GraPix: Exploring Graph Modularity Optimization for Unsupervised Pixel Clustering

A vision transformer learns high-quality patch embeddings during the self-supervised training, which plays a crucial role in many unsupervised downstream tasks like object localization, object detection, and sparse semantic segmentation. Such downstream tasks explore the various properties of the patch affinity graph to achieve state-of-the-art performance in an unsupervised setting. However, the true potential of the patch affinity graph is yet to be harnessed for the dense semantic segmentation task. The existing works show that modularity is an essential property of a graph, which reflects the strength of the existing graph partitions. We argue that joint optimization of feature clustering in patch embedding space and graph modularity in node attribute space leads to a smooth training convergence and achieves better results. In this paper, we propose a novel end-to-end unsupervised learning method called GraPix, which utilizes the hidden property of patch embeddings extracted from a self-supervised vision transformer for the dense semantic segmentation task. The GraPix constructs an affinity graph based on patch similarities in their embedding space.
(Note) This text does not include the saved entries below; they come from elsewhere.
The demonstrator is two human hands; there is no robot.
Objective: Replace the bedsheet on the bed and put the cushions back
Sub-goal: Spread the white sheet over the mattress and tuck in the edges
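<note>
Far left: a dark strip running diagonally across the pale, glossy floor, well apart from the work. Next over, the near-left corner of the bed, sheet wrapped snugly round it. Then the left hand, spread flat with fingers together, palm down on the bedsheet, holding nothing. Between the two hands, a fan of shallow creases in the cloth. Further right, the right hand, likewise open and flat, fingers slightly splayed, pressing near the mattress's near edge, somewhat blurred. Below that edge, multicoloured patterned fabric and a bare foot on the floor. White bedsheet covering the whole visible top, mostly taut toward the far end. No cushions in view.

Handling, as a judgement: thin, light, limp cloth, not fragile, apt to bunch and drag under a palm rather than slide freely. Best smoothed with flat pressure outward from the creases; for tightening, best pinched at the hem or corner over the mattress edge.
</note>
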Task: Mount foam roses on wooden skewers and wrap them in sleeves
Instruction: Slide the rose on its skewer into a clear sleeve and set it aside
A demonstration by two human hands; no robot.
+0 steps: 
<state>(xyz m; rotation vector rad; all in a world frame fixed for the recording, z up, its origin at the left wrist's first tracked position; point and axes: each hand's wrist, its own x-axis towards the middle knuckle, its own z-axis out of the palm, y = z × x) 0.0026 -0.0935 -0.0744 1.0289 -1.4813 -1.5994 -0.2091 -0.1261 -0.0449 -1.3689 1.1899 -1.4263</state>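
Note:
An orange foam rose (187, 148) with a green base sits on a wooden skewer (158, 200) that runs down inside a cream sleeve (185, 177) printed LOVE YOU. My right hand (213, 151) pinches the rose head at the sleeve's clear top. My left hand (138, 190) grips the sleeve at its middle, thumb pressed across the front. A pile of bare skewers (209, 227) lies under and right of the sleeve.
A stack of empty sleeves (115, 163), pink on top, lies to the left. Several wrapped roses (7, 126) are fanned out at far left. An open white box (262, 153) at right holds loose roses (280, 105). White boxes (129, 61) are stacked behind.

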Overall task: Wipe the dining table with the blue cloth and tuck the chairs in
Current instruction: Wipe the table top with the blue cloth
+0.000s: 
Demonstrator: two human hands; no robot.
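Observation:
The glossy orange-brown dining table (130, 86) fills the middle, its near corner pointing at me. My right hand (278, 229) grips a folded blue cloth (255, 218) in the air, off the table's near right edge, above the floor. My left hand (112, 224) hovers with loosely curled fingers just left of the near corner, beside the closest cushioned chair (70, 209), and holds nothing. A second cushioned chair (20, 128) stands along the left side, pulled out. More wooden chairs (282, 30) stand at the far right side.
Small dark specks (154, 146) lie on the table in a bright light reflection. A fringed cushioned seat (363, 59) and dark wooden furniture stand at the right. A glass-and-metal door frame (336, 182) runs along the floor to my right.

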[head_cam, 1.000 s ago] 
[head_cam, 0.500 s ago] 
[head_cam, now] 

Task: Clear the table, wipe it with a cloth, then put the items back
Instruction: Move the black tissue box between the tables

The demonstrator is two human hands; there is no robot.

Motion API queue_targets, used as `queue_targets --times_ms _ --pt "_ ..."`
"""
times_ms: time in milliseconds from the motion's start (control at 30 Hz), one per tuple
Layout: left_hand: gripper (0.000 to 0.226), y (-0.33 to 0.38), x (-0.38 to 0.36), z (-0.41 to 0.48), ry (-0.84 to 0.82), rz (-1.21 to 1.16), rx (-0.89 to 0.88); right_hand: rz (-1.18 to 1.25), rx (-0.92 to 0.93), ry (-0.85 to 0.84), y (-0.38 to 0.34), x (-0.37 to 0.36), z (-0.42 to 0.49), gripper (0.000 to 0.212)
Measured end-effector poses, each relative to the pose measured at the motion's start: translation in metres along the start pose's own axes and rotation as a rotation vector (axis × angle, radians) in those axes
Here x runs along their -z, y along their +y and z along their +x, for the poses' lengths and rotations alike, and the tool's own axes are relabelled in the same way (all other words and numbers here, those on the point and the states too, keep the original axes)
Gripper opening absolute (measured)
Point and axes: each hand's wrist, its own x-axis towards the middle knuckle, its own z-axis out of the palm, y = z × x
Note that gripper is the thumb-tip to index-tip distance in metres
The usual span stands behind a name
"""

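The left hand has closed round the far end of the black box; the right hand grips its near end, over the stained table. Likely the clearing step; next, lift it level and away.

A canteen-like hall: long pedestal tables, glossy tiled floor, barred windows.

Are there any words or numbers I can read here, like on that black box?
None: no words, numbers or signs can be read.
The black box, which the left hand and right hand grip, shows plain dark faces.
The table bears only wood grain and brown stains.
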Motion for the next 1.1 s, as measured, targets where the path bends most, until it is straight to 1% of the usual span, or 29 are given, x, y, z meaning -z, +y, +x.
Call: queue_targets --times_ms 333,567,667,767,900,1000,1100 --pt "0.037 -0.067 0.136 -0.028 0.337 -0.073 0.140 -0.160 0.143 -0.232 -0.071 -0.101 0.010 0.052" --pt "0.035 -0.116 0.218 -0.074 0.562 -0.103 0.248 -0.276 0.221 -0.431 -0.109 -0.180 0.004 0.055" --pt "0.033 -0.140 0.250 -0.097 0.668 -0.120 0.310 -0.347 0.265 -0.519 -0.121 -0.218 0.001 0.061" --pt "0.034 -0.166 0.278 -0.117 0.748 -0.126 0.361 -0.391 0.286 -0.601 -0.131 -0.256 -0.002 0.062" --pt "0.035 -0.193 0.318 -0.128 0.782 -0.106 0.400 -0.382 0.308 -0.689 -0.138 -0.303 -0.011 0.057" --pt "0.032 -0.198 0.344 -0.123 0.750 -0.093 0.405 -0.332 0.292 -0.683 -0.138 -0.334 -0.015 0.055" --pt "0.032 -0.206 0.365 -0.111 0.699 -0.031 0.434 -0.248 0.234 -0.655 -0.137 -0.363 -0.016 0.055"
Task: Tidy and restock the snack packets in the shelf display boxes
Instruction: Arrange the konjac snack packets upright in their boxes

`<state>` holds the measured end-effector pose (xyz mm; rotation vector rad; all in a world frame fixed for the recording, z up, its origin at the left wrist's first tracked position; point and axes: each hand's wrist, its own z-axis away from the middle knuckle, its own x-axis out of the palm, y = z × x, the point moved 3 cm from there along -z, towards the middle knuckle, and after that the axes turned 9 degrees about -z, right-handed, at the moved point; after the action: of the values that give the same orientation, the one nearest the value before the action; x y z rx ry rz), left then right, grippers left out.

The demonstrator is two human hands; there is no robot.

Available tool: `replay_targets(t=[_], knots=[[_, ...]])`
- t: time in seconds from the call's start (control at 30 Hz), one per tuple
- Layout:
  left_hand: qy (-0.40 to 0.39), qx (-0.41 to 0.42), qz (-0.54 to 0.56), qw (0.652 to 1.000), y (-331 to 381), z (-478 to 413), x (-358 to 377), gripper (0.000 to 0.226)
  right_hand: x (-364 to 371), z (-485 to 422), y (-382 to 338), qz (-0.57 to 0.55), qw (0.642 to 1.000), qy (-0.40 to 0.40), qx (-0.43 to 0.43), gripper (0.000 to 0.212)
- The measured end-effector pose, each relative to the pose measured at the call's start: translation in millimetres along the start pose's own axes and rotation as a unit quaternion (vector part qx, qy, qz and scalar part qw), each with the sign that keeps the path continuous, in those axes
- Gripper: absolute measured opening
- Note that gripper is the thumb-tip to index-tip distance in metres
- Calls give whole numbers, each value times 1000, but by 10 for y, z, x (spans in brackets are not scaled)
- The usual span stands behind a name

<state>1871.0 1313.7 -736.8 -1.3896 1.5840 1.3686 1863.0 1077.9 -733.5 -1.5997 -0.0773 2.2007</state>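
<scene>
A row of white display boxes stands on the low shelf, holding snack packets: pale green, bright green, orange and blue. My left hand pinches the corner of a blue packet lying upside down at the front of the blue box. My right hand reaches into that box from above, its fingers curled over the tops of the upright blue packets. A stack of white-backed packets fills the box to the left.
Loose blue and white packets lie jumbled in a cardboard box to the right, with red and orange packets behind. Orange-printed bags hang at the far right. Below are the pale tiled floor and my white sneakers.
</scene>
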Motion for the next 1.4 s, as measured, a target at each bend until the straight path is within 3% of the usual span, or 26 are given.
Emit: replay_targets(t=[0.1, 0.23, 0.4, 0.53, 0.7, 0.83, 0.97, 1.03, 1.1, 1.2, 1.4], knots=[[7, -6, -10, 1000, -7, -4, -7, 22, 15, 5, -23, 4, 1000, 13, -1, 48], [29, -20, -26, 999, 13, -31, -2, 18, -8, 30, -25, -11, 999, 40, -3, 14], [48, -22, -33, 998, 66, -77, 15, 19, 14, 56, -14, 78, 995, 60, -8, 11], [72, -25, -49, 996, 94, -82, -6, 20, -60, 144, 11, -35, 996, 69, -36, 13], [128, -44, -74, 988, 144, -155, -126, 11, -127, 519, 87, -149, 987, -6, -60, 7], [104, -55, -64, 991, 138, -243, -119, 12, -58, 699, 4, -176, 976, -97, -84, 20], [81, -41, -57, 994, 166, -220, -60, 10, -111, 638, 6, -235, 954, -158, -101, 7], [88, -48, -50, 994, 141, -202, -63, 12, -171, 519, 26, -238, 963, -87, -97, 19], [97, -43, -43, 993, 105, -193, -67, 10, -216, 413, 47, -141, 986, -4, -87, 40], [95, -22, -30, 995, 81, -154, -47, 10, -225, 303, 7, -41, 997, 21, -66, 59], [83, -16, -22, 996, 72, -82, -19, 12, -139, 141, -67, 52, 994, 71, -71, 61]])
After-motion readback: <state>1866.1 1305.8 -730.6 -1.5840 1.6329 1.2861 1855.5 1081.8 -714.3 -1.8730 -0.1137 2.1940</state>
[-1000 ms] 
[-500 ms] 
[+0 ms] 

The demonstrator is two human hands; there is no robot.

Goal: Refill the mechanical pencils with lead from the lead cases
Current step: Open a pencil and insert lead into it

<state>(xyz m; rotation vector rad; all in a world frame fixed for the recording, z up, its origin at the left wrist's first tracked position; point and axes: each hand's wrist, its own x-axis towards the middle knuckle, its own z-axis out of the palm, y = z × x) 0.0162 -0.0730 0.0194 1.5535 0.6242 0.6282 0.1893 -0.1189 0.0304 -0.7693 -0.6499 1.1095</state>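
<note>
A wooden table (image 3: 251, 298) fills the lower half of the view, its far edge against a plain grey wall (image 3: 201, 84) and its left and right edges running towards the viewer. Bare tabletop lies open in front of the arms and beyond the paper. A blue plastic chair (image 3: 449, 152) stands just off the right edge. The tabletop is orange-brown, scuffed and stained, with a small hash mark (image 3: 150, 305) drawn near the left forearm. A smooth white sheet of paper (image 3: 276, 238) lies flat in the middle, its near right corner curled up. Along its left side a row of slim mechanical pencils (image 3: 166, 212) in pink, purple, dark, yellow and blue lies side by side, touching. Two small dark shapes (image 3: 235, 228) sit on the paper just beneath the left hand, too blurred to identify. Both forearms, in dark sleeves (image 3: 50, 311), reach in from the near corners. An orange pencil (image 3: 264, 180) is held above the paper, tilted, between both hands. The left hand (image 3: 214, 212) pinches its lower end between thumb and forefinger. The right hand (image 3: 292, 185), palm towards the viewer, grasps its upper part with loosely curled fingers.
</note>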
Next, it learns highly discriminative centroid embeddings for dense semantic segmentation with our novel joint feature clustering and graph modularity optimization objective. The experiment results show that GraPix outperforms the state-of-the-art method on the SUIM dataset and achieves the second-best performance on the Cityscapes dataset. Also, we perform a detailed ablation to justify the choice of model components and hyper-parameters. The code is available at https://github.com/SonalKumar95/GraPix.